The Marquee race is the runoff from the Alabama Republican Senate, which pits former Senator Jeff Sessions against former Auburn football coach Tommy Tuberville. Back in March, Tuberville took the top spot in the GOP primary with 33% of the vote to Sessions 32%. To win the nomination, a candidate needs more than 50% of the vote. Now, with it a two-man race, Tuberville is seen as the favorite. Sessions has asked for debates, which Tuberville has not agreed to. And even though Sessions was the first US senator to support Trump, Trump backed Tuberville and tweeted against Sessions. “Alabama, don’t trust Jeff Sessions. He let go of our country,” Trump tweeted. All because Sessions withdrew from the Mueller investigation as Trump’s attorney general.

2. Coronavirus cases continue to jump …: About 135,000 Americans have died and more than 3 million Americans have been infected.
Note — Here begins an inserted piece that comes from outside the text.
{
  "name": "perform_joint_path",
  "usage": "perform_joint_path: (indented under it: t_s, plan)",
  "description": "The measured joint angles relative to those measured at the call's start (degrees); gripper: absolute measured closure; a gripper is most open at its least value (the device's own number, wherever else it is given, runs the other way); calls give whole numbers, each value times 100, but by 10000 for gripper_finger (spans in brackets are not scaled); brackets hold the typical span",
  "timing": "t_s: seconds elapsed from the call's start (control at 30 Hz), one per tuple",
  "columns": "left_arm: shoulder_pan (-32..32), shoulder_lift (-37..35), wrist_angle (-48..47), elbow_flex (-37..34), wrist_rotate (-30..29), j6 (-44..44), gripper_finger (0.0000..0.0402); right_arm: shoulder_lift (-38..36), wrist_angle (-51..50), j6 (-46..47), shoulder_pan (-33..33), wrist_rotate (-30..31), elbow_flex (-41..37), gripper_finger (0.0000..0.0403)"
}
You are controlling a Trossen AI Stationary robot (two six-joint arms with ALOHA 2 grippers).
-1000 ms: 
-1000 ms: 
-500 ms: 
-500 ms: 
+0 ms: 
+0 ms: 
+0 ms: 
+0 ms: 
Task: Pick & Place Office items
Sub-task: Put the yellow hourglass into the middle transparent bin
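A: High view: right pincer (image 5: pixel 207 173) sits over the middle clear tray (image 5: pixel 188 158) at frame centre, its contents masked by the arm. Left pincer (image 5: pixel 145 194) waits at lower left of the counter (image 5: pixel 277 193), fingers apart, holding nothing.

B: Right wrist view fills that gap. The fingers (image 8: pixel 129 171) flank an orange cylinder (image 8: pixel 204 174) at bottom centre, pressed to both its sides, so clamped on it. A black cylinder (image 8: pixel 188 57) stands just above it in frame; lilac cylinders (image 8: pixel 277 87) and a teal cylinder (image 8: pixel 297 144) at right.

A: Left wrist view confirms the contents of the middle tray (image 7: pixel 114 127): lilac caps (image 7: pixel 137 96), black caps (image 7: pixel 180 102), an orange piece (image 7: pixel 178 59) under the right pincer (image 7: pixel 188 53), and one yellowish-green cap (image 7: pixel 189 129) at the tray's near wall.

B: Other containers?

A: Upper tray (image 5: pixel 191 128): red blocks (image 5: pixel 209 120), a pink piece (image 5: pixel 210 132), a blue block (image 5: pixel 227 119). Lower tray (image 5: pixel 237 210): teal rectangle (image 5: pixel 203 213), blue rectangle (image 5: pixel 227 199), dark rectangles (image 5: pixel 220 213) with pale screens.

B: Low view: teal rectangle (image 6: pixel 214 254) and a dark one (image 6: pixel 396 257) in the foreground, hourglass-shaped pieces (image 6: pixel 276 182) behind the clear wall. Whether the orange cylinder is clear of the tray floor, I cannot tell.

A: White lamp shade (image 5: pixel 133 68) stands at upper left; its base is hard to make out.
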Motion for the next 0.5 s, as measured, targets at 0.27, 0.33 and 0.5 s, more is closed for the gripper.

And Sunday brought more bad news for Florida, which reported 15,299 new cases of coronavirus – the largest one-time increase in any state since the pandemic began. And almost half of Florida’s intensive care units are reported to be at least 90% full. Governor Ron DeSantis claimed last week that Florida’s curve was “flatter” than other places, making the virus hang longer.

3. … And Trump passes the money: Dr. Anthony Fauci, the country’s best communicable disease expert, says he has not informed Trump about the corona virus in two months and the last time he saw him in the White House was June 2. And yet, Trump is now trying to blame him. “Dr. Fauci is a nice man, but he has made many mistakes,” Trump told Fox News. No matter who the president is trying to send the money to, the Americans don’t approve of how he handled the pandemic. An ABC News / Ipsos survey found that only 33% approved his handling of it, while 67% disapproved. It is record low, which is also reflected in an average of the votes.

4. Trump is trying to push other areas: Trump is pushing for schools to reopen this fall, and there may be new guidelines to adapt to it from the Centers for Disease Control and Prevention. But there may also be a series of executive orders from Trump, focusing on other areas such as immigration, China, manufacturing and even prescription drug prices. On Wednesday, Trump will travel to Atlanta to discuss transportation and infrastructure. And we will see if the president announces another rally after interrupting his planned outdoor in New Hampshire that was supposed to take place this past weekend. It was canceled due to the threat of a tropical storm. Trump is looking for anything to keep him out of this political hole he has dug for himself.

Quotes for the weekend:

“I’ve never been against masks, but I think they have a time and a place.”

After months of refusing to wear one, Trump was photographed wearing a mask during a visit to the Walter Reed National Military Medical Center on Saturday. Employees reportedly “appealed” to him to wear one.